In this paper, we refer to a sample of N = 852 participants and N = 5,112 responses from 2011 to 2018. Due to possible cohort effects that might affect the scoring, the samples from 2011 to 2018 will be scored and analyzed both separately and together.

Scoring and Analysis Procedure

The open-ended responses were transcribed and coded by two human raters (Kuhn, 2014; Kuhn et al., 2020). In 2011, 62% of the open-ended responses (randomly selected) were double coded, whereas in 2018, all of the open-ended responses were double coded.

The ESCRITO for short responses, developed by Zesch and Horbach (2018), was used for the automated scoring. ESCRITO is a publicly available general-purpose scoring framework based on DKPro TC (Daxenberger et al., 2014). The basic principle is that a supervised machine learning classifier is trained using features extracted from a training data set of labeled data and then, on this basis, scores new, unseen test data; i.e., it tries to learn the scoring behavior of a human annotator. We used the annotated labels of two experts as gold standard; in cases where they diverged, we always used the first experts annotation. The scoring engine thus analyses each response set and compares it to previously analyzed responses and their scores.

Educational SCoRIng Toolkit has been shown to achieve state-of-the-art performance in various settings (Zesch et al., 2015; Horbach et al., 2017; Riordan et al., 2017). For our experiments, a separate classification model was trained for each item using training data related to that item. We used a standard feature set of lexical features, i.e., we extracted the top 10,000 token n-grams (uni- to tri-grams) and character n-grams (bi- to four-grams). Lexical features cover important words and word groups indicative of a correct or incorrect response while character features target sub-word units to take into account orthographic and morphological variance. We trained a Support Vector Machine (SVM) classifier using the SMO algorithm provided by WEKA (Witten et al., 1999).

Due to the limited amount of data, we did not divide the data into training and test data but performed 10-fold cross-validation instead, where 90% of the data was used to train a model which was then tested on the remaining 10% of items. This was done repeatedly until each item was tested once.
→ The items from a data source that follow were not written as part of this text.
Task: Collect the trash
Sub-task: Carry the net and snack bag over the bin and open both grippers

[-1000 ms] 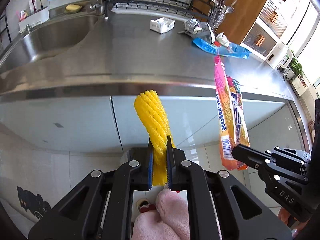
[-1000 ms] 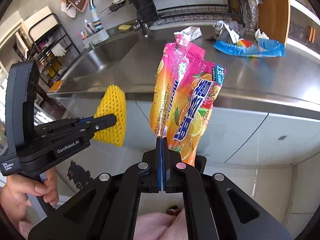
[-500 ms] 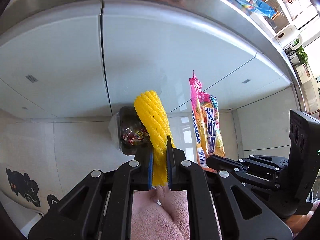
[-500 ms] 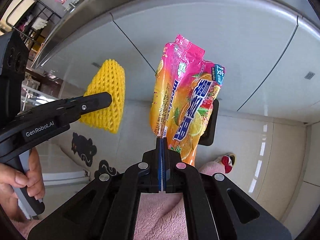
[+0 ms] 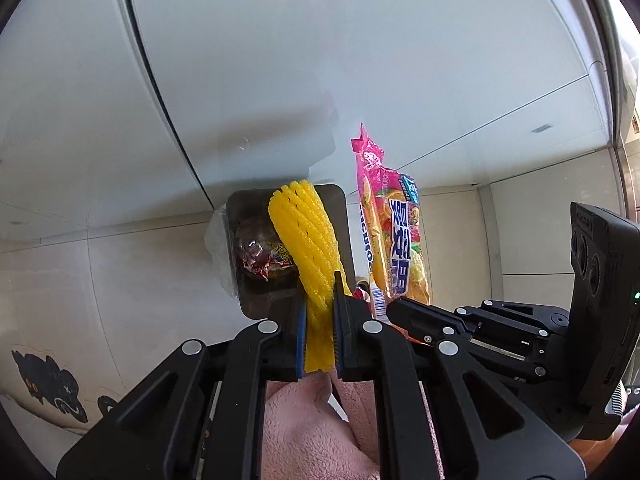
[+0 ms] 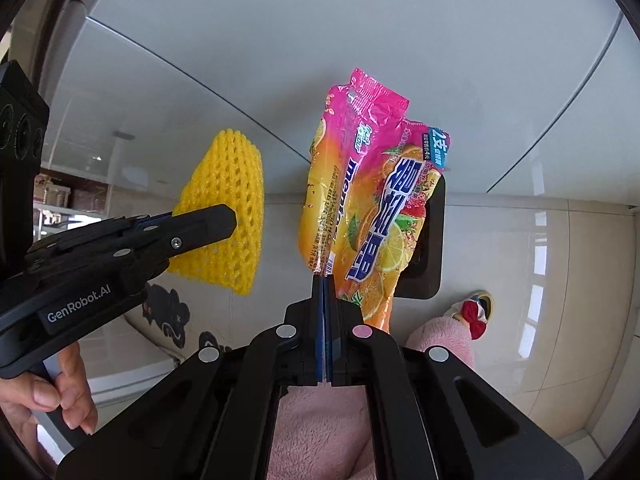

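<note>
Both of my grippers have come down from counter height: a second ago I was looking across the steel worktop and sink, and now both views face pale cabinet doors and glossy beige floor tiles (image 6: 560, 280), with the counter gone from sight. What each one carries has not shifted in its jaws.

My left gripper (image 5: 320, 332) is clamped on a yellow foam fruit net (image 5: 306, 240), a soft ribbed mesh sleeve squeezed flat between the blue pads and fanning out above them. It hangs over the black rectangular trash bin (image 5: 340, 208) with rounded corners, lined with a clear crinkled bag, where a shiny red and yellow wrapper (image 5: 264, 256) already lies.

My right gripper (image 6: 323, 304) is closed tight on the lower edge of a candy wrapper (image 6: 368, 200), a glossy flat plastic pouch, pink at its serrated top and orange below with citrus pictures and blue lettering. It stands upright before the bin's dark rim.

A hand (image 6: 48, 392) grips the left handle, and pink fleece fabric (image 6: 320, 432) fills the bottom of both views.
</note>
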`<action>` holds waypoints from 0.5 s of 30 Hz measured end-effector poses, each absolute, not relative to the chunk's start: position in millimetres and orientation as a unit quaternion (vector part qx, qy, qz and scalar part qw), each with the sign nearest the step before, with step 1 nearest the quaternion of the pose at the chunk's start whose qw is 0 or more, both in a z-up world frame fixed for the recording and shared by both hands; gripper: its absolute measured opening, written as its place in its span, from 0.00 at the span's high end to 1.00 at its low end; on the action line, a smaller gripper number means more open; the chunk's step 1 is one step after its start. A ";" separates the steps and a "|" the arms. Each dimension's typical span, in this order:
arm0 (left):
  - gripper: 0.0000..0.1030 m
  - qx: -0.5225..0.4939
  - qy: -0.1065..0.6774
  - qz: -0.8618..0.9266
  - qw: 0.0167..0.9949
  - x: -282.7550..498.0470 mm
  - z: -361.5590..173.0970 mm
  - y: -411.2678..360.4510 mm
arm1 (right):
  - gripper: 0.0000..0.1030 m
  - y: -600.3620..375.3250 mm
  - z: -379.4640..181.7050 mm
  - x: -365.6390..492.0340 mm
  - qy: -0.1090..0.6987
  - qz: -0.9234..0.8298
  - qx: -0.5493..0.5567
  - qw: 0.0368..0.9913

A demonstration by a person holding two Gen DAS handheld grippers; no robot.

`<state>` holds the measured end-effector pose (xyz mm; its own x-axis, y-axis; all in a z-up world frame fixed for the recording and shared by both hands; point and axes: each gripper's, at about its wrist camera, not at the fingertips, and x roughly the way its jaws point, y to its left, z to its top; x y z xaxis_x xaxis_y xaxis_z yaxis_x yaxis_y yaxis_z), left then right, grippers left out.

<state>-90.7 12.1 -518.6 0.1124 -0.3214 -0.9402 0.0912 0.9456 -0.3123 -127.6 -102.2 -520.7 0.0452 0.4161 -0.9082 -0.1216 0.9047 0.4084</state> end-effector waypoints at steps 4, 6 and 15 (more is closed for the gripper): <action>0.91 -0.089 0.656 -0.143 0.735 -85.1 -534.3 11.1 | 0.98 -97.4 -538.9 -122.1 0.671 0.185 0.111 0.709; 0.91 -0.088 0.657 -0.142 0.735 -84.3 -537.9 12.5 | 0.98 -91.8 -544.1 -117.1 0.673 0.186 0.107 0.707; 0.67 -0.086 0.658 -0.126 0.737 -77.4 -535.1 12.7 | 0.93 -83.6 -548.6 -104.0 0.668 0.172 0.086 0.719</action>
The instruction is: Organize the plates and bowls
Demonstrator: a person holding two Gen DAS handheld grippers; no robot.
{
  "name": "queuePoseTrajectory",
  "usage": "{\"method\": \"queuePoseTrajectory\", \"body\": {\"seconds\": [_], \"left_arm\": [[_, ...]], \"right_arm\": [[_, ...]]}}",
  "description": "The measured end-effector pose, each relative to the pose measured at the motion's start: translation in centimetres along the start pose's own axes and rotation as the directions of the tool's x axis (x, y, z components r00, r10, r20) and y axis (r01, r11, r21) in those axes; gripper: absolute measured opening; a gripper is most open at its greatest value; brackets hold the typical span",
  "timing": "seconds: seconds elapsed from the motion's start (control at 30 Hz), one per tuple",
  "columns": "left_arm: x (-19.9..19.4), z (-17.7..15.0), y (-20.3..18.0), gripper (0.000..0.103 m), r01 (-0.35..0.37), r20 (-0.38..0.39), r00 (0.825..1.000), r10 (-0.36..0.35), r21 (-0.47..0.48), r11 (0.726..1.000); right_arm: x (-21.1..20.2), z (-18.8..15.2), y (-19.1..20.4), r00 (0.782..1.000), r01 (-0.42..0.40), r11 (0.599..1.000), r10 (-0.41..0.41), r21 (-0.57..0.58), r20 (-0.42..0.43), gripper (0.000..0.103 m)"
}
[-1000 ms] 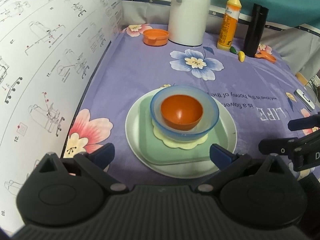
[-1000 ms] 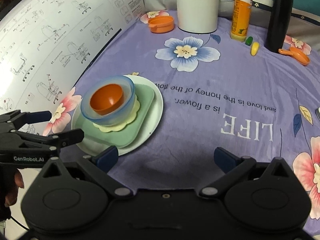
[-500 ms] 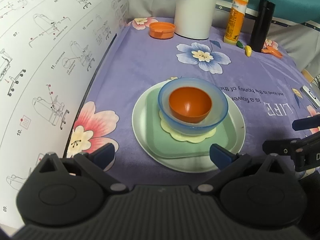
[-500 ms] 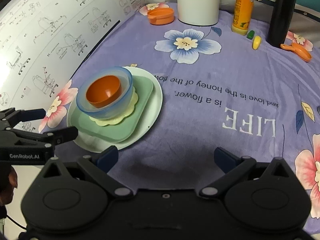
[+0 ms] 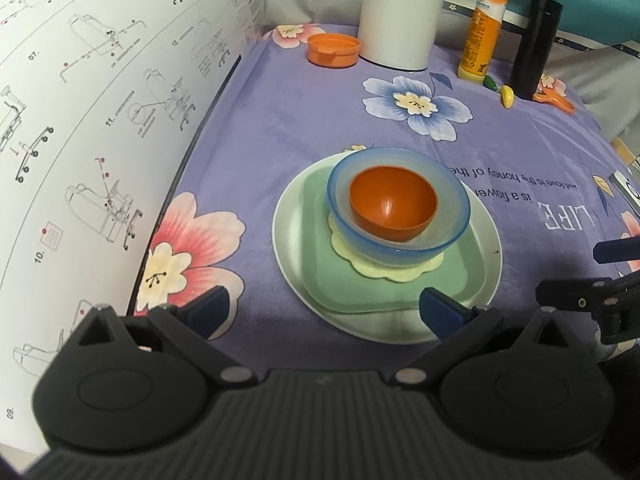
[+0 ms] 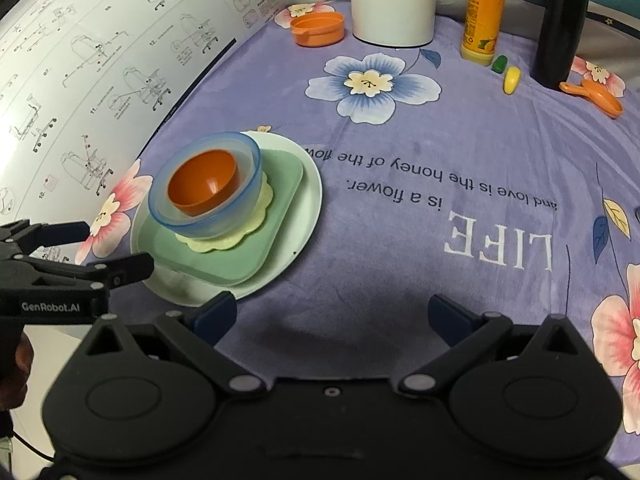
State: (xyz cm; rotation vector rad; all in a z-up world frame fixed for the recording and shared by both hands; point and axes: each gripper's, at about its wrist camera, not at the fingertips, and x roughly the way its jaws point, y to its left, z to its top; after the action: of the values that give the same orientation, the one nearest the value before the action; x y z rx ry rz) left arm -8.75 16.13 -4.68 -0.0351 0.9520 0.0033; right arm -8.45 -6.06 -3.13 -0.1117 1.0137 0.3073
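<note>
cloth (image 6: 400,240): "LIFE", "and love is the honey of the" | left gripper (image 6: 116,248): "GenRobot.AI" | sheet (image 5: 100,120): "10.", "11."

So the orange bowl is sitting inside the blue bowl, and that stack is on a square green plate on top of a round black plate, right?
Not quite. The round plate at the bottom is white, not black, as the left wrist view shows. The rest holds: the orange bowl sits inside the blue bowl, stacked over the square green plate.
</note>
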Motion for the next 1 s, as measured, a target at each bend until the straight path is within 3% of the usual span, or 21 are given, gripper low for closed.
{"method": "queuePoseTrajectory", "body": {"seconds": [1.0], "left_arm": [[-0.40,-0.15,-0.10,0.103,-0.003,0.016,1.000,0.003,0.001,1.000]], "right_arm": [[-0.19,-0.18,0.41,1.000,0.005,1.000,-0.005,0.009,-0.002,0.103]]}}
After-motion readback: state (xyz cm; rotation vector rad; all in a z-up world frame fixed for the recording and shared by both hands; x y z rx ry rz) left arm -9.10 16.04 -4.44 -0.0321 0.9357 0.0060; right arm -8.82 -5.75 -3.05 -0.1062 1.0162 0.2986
Comparability of Human and Automated Scoring

With regard to the RQ1, the results show an almost complete agreement between the two human raters for all samples (2011: κw = 0.87; 2018: κw = 0.91; 2011/2018: κw = 0.89) (Table 3). For all items, a substantial to almost complete agreement is achieved (0.65 ≤ κw ≤ 0.97). The average scoring agreement between the human raters and ESCRITO is lower, but still moderate to substantial (0.59 ≤ κw ≤ 0.65).


Table 3. Quadratically weighted kappa coefficients between human-human (H-H) and human-machine (H-M).
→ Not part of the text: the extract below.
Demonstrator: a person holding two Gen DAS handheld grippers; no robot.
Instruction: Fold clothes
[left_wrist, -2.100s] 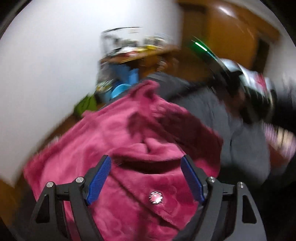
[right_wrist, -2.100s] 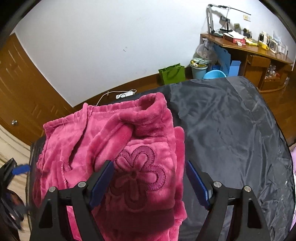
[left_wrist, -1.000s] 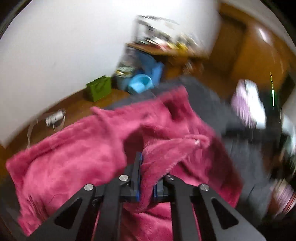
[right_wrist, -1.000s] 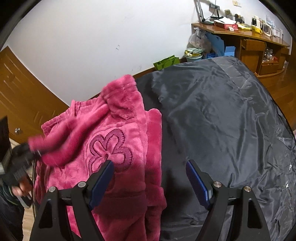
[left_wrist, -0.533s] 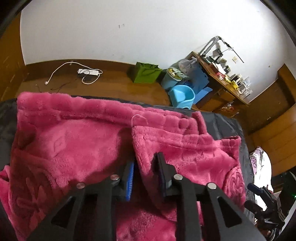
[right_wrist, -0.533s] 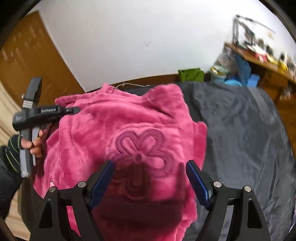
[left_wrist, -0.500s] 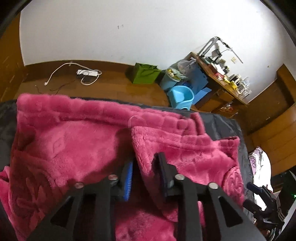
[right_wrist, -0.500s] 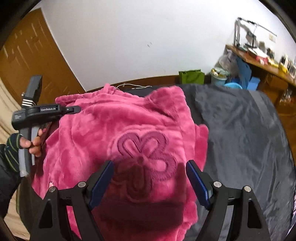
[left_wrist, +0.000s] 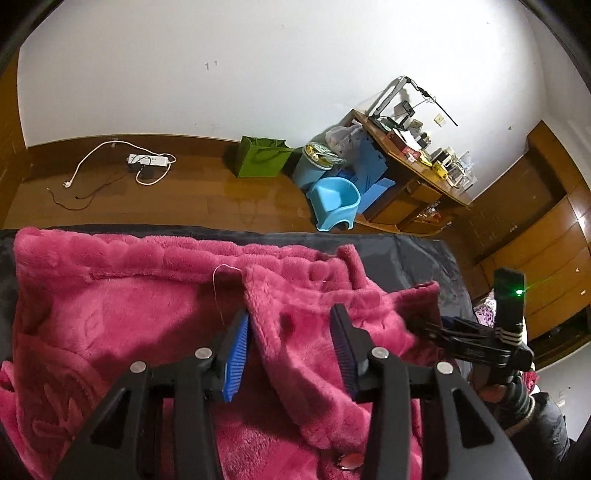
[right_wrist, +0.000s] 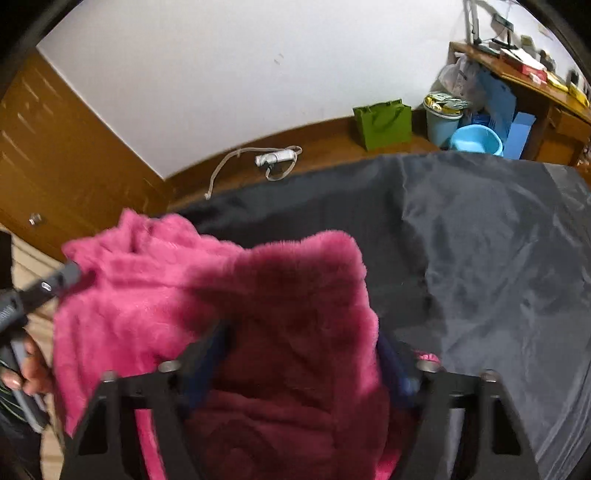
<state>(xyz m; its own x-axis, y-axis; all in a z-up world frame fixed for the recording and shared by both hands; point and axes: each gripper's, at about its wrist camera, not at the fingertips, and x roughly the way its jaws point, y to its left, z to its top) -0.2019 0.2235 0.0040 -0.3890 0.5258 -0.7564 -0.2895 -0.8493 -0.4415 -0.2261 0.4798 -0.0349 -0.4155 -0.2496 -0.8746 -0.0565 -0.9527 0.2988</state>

Figures 2, 3 show graphically to which extent the weighted kappa coefficient between human and human as well as human and computer varies between items and samples. For example, items A5, C13, and C15 achieve the highest agreement between human and automated scores in all three test runs (2011, 2018, 2011/2018) (0.60 ≤ κw ≤ 0.77). The values for A2, A4, and B10 were lower, but still moderate and increasing (0.47 ≤ κw ≤ 0.63)5 in all three test runs (2011, 2018, and 2011/2018) (Table 3). This was illustrated by the fact that the degree of agreement increased with an increasing amount of (training) data (Heilman and Madnani, 2015). The results suggest that the automated and human scoring of the PCK measure the same construct and differs between the items.


Figure 2. Quadratically weighted kappa (QWK): Human-human.
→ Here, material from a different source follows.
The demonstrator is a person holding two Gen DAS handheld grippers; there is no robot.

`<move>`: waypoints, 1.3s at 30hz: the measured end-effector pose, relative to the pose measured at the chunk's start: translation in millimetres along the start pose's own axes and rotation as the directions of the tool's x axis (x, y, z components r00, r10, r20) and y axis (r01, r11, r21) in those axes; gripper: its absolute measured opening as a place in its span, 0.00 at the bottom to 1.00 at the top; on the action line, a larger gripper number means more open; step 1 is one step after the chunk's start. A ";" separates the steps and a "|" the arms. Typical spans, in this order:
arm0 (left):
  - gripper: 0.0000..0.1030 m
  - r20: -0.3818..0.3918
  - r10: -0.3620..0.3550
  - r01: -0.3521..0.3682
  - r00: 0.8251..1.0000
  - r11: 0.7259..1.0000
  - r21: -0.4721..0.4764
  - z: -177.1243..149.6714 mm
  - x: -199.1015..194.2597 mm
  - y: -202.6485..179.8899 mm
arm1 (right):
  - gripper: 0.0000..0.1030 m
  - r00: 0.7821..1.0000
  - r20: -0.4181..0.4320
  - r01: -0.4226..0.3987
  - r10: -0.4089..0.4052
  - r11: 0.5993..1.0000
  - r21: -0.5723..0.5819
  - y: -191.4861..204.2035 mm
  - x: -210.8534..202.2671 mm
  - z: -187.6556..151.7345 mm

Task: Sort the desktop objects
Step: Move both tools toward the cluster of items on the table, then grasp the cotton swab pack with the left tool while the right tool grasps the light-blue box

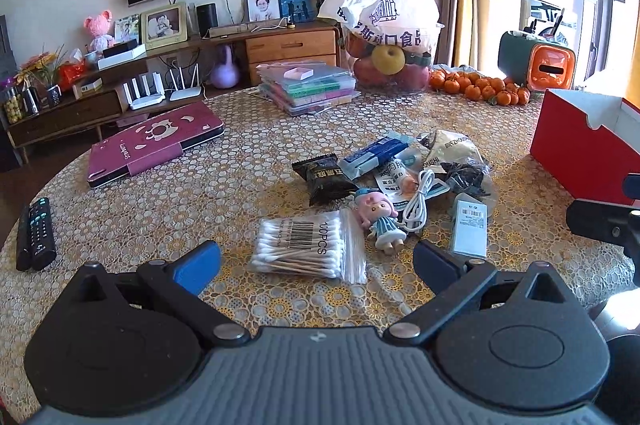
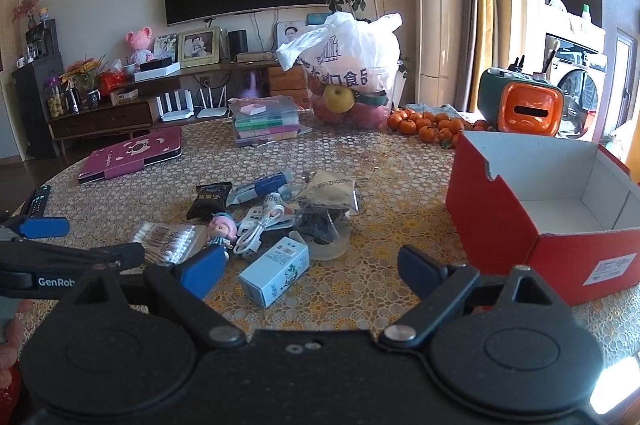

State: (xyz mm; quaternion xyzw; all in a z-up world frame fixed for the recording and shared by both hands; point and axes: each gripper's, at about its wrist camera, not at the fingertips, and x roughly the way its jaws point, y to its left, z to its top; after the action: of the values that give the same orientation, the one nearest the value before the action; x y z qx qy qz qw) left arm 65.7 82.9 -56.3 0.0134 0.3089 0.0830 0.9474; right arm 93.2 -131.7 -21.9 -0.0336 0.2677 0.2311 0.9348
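Note:
A pile of small objects lies mid-table: a bag of cotton swabs (image 1: 308, 249), a pink-haired doll (image 1: 380, 219), a white cable (image 1: 418, 203), a black snack packet (image 1: 322, 179), a blue pouch (image 1: 376, 153), a light blue carton (image 1: 468, 229) and a beige packet (image 1: 452, 149). An open red box (image 2: 548, 213) stands at the right, nothing visible inside. My left gripper (image 1: 316, 265) is open and empty, just short of the swab bag. My right gripper (image 2: 310, 271) is open and empty, with the light blue carton (image 2: 276, 269) between its fingers' line. The left gripper (image 2: 44, 229) shows at left there.
A maroon tablet case (image 1: 154, 143) and two remotes (image 1: 36, 233) lie at the left. A stack of plastic cases (image 1: 306, 87), a bag of fruit (image 1: 390, 33), tangerines (image 1: 480, 87) and an orange-green holder (image 1: 536, 59) stand along the far edge.

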 end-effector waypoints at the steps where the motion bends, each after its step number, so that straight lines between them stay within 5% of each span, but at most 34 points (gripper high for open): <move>1: 1.00 0.001 0.003 -0.003 1.000 1.000 0.009 -0.8 4.4 -0.1 | 0.90 1.000 -0.003 -0.001 0.001 1.000 -0.004 1.3 2.7 0.6; 19: 1.00 -0.078 -0.045 0.047 0.996 0.998 0.029 -7.8 69.1 12.7 | 0.90 0.997 -0.069 0.021 -0.023 0.999 -0.024 23.3 64.2 2.0; 39: 1.00 -0.092 -0.058 0.062 0.994 0.997 0.037 -11.3 96.4 20.1 | 0.89 0.984 -0.163 0.067 -0.071 0.997 -0.028 29.6 122.7 -7.4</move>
State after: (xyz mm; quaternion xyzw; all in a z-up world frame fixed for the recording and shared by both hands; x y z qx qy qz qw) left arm 132.7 118.5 -120.1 0.0194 0.3537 0.0490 0.9339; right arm 168.2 -55.9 -89.7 -0.0723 0.3398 0.1981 0.9165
Figure 3. Quadratically weighted kappa (QWK): Human-machine 2011 and 2018.

The PCK test also shows differences in the scoring agreement between the human and automated scoring results (Figures 2, 3). Figure 2 shows that the scoring agreement between human raters remains relatively constant across all datasets. Only item C13 shows a substantial difference between the 2011 and 2018 datasets. It can be assumed that this development is related to the subsequent revision and expansion of the coding manual that the human raters consult for their scoring process. Figure 3 shows that the greatest differences between human-human agreement and human-machine agreement were found for items A2 and B10, while the agreement values for items A5, C13, and C15 were converging. With regard to the item features (Table 4), the partially low discriminatory power (0.27 ≤ rit ≤ 0.45) and item difficulty (0.39–0.66) might be a possible cause for this result (Kelava and Moosbrugger, 2012; Kuhn, 2014; Horbach and Zesch, 2019).


Table 4. Item difficulty and discriminatory power (Kuhn, 2014).

With regard to the first RQ, the automated scoring of PCK is generally comparable to human scoring. It has the potential to deliver reliable scorings, which can have a positive effect on the validity of the data quality.

Invariance of the Automated Scoring: Homogeneous Groups

With regard to the RQ2, the 95% confidence intervals for the mean values provide a first indication of differences in the overall score between the responses of students, trainees, and in-service teachers. Looking at the students’ responses, the automated rating using cross-validation in the population achieves an average PCK score between 5.44 and 6.13 (2011) and 4.76 and 5.49 points (2018) with a probability of 95%. The average PCK score using the student responses as training data is between 4.14 and 4.77 (2011) or 4.06 and 4.71 points (2018) with a probability of 95%. Since the two confidence intervals do not overlap in the respective samples, scoring engines using cross-validation and training data of student responses will most likely achieve a different overall PCK score. The 95% confidence intervals for the responses of trainees and in-service teachers support this assumption.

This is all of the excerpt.